### What you will do
The records below hold a stretch from the line with "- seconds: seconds" through the line with "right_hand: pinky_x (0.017"; return exactly those lines, ends included, and nothing more.

Source records
· · · · ·
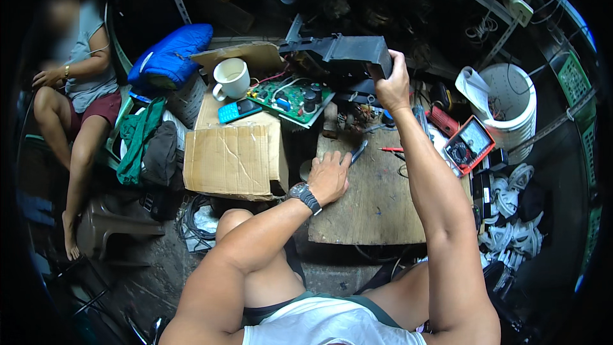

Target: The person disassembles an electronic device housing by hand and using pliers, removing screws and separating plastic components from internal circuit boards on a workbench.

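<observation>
My right hand [393, 86] grips the end of a black plastic housing [354, 49], long and box-shaped, and holds it up above the far side of the wooden work board [377, 207]. My left hand [329, 177], a watch on its wrist, rests palm down on the board with its fingers spread. Just beyond its fingertips lies a slim tool with a blue-grey handle [359, 151]; its far part is hard to make out. A green circuit board [294, 99] with black capacitors and wires sits left of the housing.
A cardboard box [230, 160] carries a white mug [231, 79] and a blue keypad phone [239, 111]. Right of my arm are a red-framed analog multimeter [469, 144], a white bucket [511, 99] and white plastic parts [511, 236]. Another person [86, 76] sits at far left.
</observation>
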Motion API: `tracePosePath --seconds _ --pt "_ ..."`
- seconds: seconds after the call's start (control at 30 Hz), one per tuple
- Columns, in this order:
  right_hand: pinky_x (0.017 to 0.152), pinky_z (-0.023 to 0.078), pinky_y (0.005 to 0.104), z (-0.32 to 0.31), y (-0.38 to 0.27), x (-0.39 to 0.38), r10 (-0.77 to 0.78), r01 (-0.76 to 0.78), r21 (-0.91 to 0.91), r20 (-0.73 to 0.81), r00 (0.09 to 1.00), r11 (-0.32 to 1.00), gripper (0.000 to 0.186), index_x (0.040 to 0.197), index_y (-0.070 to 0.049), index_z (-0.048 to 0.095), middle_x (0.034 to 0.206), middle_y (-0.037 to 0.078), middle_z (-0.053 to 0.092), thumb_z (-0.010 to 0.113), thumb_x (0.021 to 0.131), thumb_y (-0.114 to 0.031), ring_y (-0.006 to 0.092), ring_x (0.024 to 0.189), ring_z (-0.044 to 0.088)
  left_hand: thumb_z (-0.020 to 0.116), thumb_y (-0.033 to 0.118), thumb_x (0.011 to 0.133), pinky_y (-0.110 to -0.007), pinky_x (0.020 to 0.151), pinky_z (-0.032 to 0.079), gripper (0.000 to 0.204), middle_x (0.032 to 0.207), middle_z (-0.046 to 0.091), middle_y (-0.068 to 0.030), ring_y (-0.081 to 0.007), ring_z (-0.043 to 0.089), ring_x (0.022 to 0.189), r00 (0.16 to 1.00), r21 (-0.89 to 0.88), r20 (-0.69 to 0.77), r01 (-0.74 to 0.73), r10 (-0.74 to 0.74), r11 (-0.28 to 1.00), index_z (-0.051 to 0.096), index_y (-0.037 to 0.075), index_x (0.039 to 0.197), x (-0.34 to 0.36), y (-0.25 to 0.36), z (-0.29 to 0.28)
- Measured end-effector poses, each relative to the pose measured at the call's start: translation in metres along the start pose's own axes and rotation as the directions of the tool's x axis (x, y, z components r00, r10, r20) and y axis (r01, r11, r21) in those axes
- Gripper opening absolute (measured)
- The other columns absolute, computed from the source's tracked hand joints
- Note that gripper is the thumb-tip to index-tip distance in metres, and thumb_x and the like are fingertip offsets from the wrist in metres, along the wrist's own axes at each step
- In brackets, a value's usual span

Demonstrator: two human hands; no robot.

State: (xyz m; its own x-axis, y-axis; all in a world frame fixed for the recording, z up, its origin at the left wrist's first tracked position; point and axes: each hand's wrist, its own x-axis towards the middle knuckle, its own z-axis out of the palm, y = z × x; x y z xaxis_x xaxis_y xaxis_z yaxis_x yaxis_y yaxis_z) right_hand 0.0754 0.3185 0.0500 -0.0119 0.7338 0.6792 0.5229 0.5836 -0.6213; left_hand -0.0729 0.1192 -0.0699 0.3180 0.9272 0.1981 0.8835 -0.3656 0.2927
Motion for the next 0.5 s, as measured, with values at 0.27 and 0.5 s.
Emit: tracePosePath --seconds 0.27,0.5 --pt "0.097 0.050 0.0444 0.000 0.000 -0.004 -0.042 0.042 -0.011 -0.045 0.998 0.999 0.057 0.122 0.000 0.058 0.115 0.021 0.065 0.085 0.086 -0.034 0.0403 0.109 0.064 0.069 0.017 0.081 -0.053 0.095 0.050 0.048 0.114 0.059 -0.0224 -0.0392 0.056 0.115 0.975 -0.141 0.203 0.120 -0.090 0.983 0.057 -0.003 0.124 -0.021 0.003 -0.092" --pt "0.100 0.049 0.0444 -0.003 0.007 -0.006 -0.038 0.037 -0.022 -0.037 0.999 0.999 0.062 0.125 0.000 0.058 0.118 0.020 0.064 0.086 0.086 -0.039 0.0401 0.113 0.063 0.063 0.011 0.081 -0.047 0.099 0.050 0.052 0.111 0.061 -0.0198 -0.0392 0.059 0.107 0.965 -0.156 -0.070 0.238 -0.251 0.959 0.062 0.002 0.132 -0.131 -0.103 -0.220"
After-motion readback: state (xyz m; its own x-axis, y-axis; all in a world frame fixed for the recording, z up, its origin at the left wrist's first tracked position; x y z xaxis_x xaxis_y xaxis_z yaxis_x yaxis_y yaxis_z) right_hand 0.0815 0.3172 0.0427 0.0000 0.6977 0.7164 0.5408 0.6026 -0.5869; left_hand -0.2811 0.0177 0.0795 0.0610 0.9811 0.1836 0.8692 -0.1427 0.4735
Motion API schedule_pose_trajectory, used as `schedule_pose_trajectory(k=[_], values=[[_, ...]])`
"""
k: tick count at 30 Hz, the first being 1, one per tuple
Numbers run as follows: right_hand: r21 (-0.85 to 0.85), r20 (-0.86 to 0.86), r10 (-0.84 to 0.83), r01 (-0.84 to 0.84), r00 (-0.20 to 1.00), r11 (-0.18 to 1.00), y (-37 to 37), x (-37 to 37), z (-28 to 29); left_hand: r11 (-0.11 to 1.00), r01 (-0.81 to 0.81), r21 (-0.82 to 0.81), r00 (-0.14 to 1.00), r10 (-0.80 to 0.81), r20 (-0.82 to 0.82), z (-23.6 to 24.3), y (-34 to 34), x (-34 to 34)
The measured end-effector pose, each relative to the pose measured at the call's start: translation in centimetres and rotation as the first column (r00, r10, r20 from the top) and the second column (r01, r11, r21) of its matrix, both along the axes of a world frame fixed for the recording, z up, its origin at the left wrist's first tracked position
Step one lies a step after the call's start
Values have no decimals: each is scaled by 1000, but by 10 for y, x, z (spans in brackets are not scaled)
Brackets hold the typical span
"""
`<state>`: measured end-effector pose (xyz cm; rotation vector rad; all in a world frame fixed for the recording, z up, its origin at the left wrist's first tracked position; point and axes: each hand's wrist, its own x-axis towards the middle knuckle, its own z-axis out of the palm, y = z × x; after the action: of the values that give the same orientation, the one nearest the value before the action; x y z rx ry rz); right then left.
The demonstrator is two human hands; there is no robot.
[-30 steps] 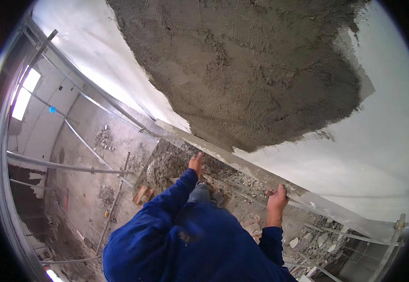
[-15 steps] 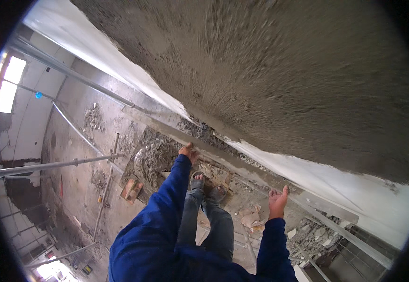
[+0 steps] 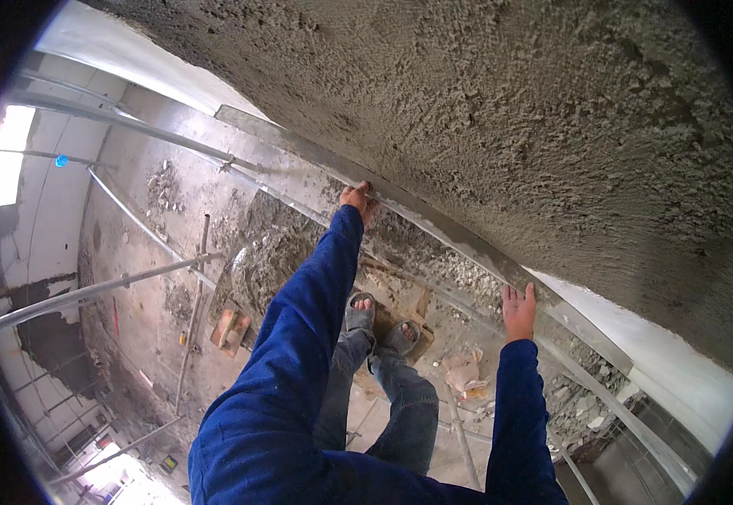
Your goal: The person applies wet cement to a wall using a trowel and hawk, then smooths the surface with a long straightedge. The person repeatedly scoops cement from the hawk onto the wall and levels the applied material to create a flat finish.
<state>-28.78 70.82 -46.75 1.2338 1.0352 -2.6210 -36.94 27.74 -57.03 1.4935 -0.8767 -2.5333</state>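
Rough mortar (image 3: 467,126) beyond the left hand (image 3: 356,202), which grasps a board (image 3: 442,230), could get gouged if the right hand (image 3: 519,311), grip unclear, presses unevenly.

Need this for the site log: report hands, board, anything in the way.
Left hand gripping long board; right hand against it, grip unclear. Board along lower edge of grey mortar, wall contact unclear. Scaffold pole passes below.
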Motion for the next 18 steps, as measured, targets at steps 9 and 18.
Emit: schedule_pose_trajectory(k=[9,18], values=[[61,43,-90,87,995,994,0,-3,8,990,117,-77,993,-117,5,23,-15,5],[73,-1,-79,78,997,994,2,3,57,973,216,-77,966,-224,-126,82,-26,12]])
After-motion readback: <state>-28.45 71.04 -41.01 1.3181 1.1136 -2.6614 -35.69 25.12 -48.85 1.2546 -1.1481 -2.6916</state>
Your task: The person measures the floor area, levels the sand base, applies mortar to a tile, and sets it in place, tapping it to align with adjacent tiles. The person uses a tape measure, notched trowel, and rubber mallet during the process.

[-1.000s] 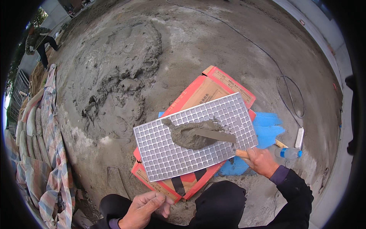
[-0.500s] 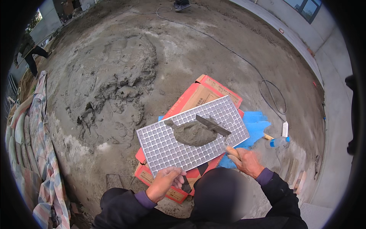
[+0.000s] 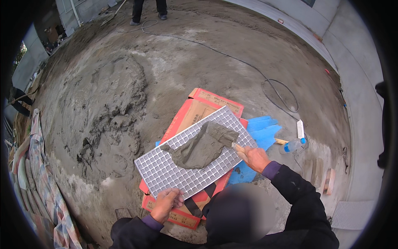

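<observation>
A pale grey panel with a square grid on its face (image 3: pixel 157 174) lies at a slant across a red-and-brown cardboard box (image 3: pixel 182 116). My left hand (image 3: pixel 167 203) is closed at the panel's near left edge, its fingers curled by the rim. My right hand (image 3: pixel 255 158) grips the wooden handle of a trowel (image 3: pixel 223 133). The trowel's blade is coated in mortar and rests on the heap of wet grey mortar (image 3: pixel 195 151) spread over the middle of the panel. Part of the box stays hidden under the panel.
A big mound of wet mortar (image 3: pixel 112 103) covers the ground on the left. Blue sheeting (image 3: pixel 263 130) and a plastic bottle (image 3: pixel 292 146) lie to the right. A cable (image 3: pixel 248 64) loops across the floor. Striped tarpaulin (image 3: pixel 39 153) bunches at far left; another person's legs (image 3: pixel 148 9) stand far off.
The trowel blade has turned from edge-up to flatter on the mortar, which is now spread wider. The view has shifted, so the panel sits further left, and the far person's legs show more.
</observation>
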`<state>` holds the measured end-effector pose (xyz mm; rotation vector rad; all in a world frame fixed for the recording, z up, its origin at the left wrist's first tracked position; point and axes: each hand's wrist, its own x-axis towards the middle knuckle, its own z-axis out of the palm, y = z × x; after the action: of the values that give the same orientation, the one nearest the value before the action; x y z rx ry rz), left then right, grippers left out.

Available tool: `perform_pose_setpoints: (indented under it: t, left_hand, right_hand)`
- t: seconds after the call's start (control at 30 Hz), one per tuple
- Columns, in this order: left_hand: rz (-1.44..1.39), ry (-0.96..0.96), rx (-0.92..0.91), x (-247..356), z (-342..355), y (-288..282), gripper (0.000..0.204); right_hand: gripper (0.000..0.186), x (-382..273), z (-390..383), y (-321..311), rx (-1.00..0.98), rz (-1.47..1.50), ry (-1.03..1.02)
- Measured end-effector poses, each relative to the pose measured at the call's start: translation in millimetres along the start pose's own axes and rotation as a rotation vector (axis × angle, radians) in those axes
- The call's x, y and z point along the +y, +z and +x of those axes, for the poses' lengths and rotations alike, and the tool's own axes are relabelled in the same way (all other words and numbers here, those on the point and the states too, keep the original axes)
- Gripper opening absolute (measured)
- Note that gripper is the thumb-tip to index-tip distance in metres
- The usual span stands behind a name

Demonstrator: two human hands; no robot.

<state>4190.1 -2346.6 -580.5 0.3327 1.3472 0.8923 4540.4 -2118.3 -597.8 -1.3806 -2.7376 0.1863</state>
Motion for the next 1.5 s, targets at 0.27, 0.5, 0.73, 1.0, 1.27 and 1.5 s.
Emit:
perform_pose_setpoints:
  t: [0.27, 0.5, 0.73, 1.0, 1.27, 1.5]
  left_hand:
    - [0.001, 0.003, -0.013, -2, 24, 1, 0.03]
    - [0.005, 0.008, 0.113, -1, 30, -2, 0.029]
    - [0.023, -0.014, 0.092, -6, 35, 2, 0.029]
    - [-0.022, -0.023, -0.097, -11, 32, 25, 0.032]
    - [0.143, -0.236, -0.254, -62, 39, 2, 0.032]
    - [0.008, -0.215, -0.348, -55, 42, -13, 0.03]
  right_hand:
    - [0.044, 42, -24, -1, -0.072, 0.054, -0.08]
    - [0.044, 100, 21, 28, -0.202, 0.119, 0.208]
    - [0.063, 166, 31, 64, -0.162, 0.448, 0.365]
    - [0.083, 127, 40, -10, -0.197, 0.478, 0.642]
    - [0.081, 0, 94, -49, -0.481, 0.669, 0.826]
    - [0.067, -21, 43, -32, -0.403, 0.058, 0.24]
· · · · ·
### Output for this exercise
- seconds: seconds after the call's start (control at 30 Hz), one per tuple
- Columns, in this order:
  right_hand: pinky_x (0.017 to 0.152), pinky_z (-0.023 to 0.078), pinky_y (0.005 to 0.104), z (-0.32 to 0.31), y (-0.38 to 0.27), x (-0.39 to 0.38), r10 (-0.77 to 0.78), r01 (-0.76 to 0.78), r21 (-0.91 to 0.91), r20 (-0.73 to 0.81), r00 (0.09 to 1.00), r11 (-0.32 to 1.00), gripper (0.000 to 0.186), index_x (0.040 to 0.197), index_y (-0.070 to 0.049), index_z (-0.048 to 0.095), middle_x (0.034 to 0.206), middle_y (-0.037 to 0.078), middle_z (-0.053 to 0.092), thumb_z (-0.010 to 0.113), thumb_x (0.021 to 0.131), thumb_y (-0.114 to 0.031), ring_y (-0.006 to 0.092), ring_x (0.024 to 0.189), ring_z (-0.044 to 0.088)

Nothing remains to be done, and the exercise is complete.